Текст книги "Блокадные новеллы"
Автор книги: Олег Шестинский
сообщить о нарушении
Текущая страница: 3 (всего у книги 26 страниц)
Лес находился в зоне фронтовой полосы, и в течение нескольких лет мы в нем не были.
Как-то Димка сказал:
– Пойдем в лес!
Была весна, пахло свежей невской водой, первыми клейкими листочками. Мы сбежали с уроков, сели на трамвай и поехали до Ржевки. Дальше пробирались с предосторожностями, прятались в кустарниках, крались тихими овражками, обходя посты, искали проходы среди колючей проволоки.
В лес мы вошли, как в настоящую сказку: желтые слезинки смолы ползли по сосне, синие стрекозы вонзались в воздух; но среди всего великолепия ослепляла белизна черемухи. Ее тяжелые от цветов ветви сплетались и нависали над зеленью травы пушистыми облаками.
Мы были дети войны, нас тянули к себе эти огромные прохладные деревья. Мы наломали пахучих веток и, возвращаясь домой, несли по улицам города. Прохожие смотрели на нас с удивлением и, как нам казалось, немножко завистливо.
И какая-то еще непонятная нам радость, оттого что сегодня весь день оглушительно щебетали птицы и пряно пахли цветы, оживляла и волновала нас.

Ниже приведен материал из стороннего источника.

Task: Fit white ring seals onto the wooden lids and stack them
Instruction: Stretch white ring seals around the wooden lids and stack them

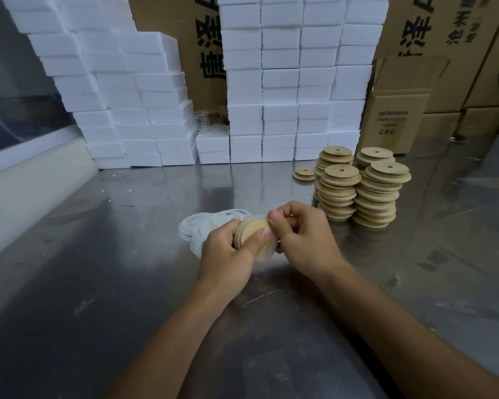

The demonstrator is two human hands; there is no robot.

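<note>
Left hand [228, 251] curled round a round wooden lid [255, 240], thumb pressed flat across its pale, smooth face, fingers wrapped behind. Right hand [303, 234] pinching a thin, translucent white ring seal [260, 216] at the lid's upper edge, thumb and forefinger closed on the rim — rest of the fingers tucked in. Lid held tilted, raised off the metal table [98, 283], between both hands; seal hugging part of the rim, though whether fully seated cannot be told.

Just beyond the left hand, partly hidden by it, a loose heap of flat white rings [202, 223] lying overlapped on the tabletop. Beyond the right hand and slightly to its right, four tall stacks of wooden lids [360, 191] — stepped discs, each with a small centre hole, piled somewhat unevenly and standing close together. Just left of those stacks, a short pile of lids [304, 174] low on the table.

Tabletop dull, brushed steel, scuffed and reflective. Farther back, past everything, walls of white foam blocks [285, 90], rectangular and matte, stacked in rows, leaning in steps on the left. Behind and to the right of them, brown cardboard boxes [398, 116] with black printing.
</note>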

Бабушка и участковый СидоркинНаш участковый Дмитрий Сидоркин был человек решительный. Это чувствовалось даже по его походке. Когда он делал обход квартала, его сапоги выбивали на каменных плитах маршевую музыку: «Я иду… Я иду… Я иду…» Он был коренастый, стремительный. Казалось, что Сидоркин хочет обогнать самого себя.
С начала войны работы у него прибавилось: и за светомаскировкой следил, и за тем, чтобы все укрывались в бомбоубежище, и за домоуправами приглядывал, чтобы у них был полный порядок… Кроме того, время от времени он проверял паспортный режим.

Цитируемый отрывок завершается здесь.